Total revenue increased 18.9 percent for FY2024. to $255.2 million, which Heine and Antony attributed largely to FUA's growth from existing and new clients.
“Our EBITDA margin increased by 1.9% to 48.8% due to strong revenue growth and moderate cost growth of 14.5%. This led to an impressive 23.8 percent increase in EBITDA to $124.7 million,” the pair said.
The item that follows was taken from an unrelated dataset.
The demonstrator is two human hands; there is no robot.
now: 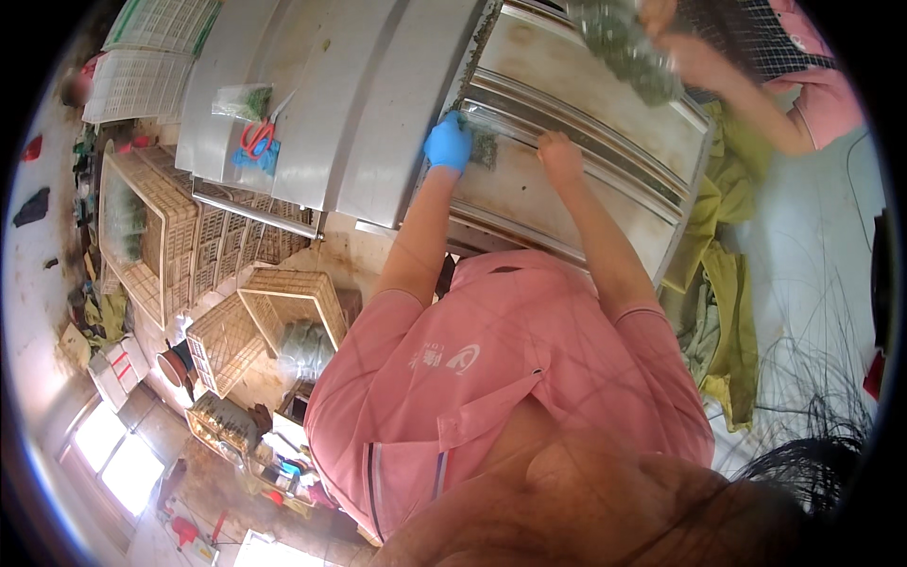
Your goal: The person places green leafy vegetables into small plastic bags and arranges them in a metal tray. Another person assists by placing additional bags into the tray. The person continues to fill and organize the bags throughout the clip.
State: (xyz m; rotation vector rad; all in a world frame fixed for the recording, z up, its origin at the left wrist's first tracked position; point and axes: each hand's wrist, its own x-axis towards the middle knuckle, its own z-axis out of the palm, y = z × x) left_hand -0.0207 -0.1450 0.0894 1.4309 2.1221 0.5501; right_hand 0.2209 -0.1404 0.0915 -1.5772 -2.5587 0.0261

"Our continued high cash conversion ratio led to a 19.8% increase in operating net cash flow (before taxes) to $127.3 million."
Heine and Antony added that the firm continued to "expand and strengthen many new and important licensee and consultant relationships" in FY24, with client accounts growing by more than 12 per cent.
“Our new business pipeline, including conversion rates, remains strong across all market segments. We are entering the 2025 financial year. well positioned to continue to grow our market share,” they said.
Looking ahead, Netwealth said it is confident in its outlook and future growth opportunities, "which we believe are very significant."
“We have expanded and strengthened our new relationships with consultants and licensees, plus our new business line, including conversion rates, remain very strong across all segments. Several significant wins from new customers began transferring flows to the platform in early FY2025. with $1.2 billion in net FUA inflows successfully transferred in July,” Heine and Antony said.
"We plan to continue our significant investment in our people, product, security and technology capabilities to ensure we capture the significant number of existing and emerging market opportunities that will drive our continued and sustainable profit growth." We expect this investment to result in a small percentage increase in the rate of spending growth in FY2025. compared to FY 2024.'
They also noted that Netwealth is reducing its reliance on third-party systems as it expands the functionality of its platform.
“Our advice delivery strategy multiplies the efforts of our advisors, allowing them to serve more clients as demand continues to outpace supply. Netwealth will provide better practice management, business management tools and data access for consultants and licensees,” they said.
"Netwealth recognizes and innovatively embraces the significant capabilities of emerging technologies, including generative artificial intelligence and machine learning, to improve efficiency, productivity and reporting, and to support advisors and clients in new ways."